WHAT THIS TASK INVOLVES: No pictures, please: print exactly the lines from the one that contains "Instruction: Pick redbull" through the last line of the listing.

◇ ◇ ◇ ◇

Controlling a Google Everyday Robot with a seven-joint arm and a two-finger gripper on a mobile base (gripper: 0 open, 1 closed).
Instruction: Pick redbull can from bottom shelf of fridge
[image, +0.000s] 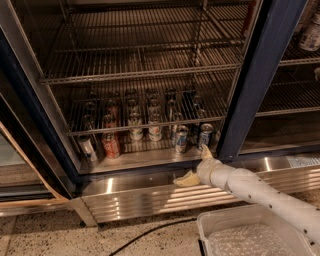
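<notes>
The fridge (260, 75) stands open, with a dark navy frame and wire racks. On its pale bottom shelf (145, 157) stand several cans in rows. Two blue-and-silver redbull cans show at the front right: one (181, 139) and another (204, 136). A red can (110, 145) stands front left, whitish cans (154, 131) in the middle. My gripper (196, 165) is at the shelf's front edge, just below and in front of the right redbull can. One finger (205, 151) points up near that can, the other finger (185, 180) sticks out left over the steel base. It holds nothing.
The ribbed stainless-steel base panel (150, 197) runs below the shelf. A white tray (250, 235) sits on the floor at bottom right. A black cable (150, 232) lies on the speckled floor. The navy door post stands right of the cans. Upper wire racks (140, 65) are bare.
</notes>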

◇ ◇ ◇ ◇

SOLUTION TO THIS PROBLEM:
Instruction: Pick redbull can from bottom shelf of fridge
[image, +0.000s] 
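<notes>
The fridge (260, 75) stands open, with a dark navy frame and wire racks. On its pale bottom shelf (145, 157) stand several cans in rows. Two blue-and-silver redbull cans show at the front right: one (181, 139) and another (204, 136). A red can (110, 145) stands front left, whitish cans (154, 131) in the middle. My gripper (196, 165) is at the shelf's front edge, just below and in front of the right redbull can. One finger (205, 151) points up near that can, the other finger (185, 180) sticks out left over the steel base. It holds nothing.
The ribbed stainless-steel base panel (150, 197) runs below the shelf. A white tray (250, 235) sits on the floor at bottom right. A black cable (150, 232) lies on the speckled floor. The navy door post stands right of the cans. Upper wire racks (140, 65) are bare.
</notes>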

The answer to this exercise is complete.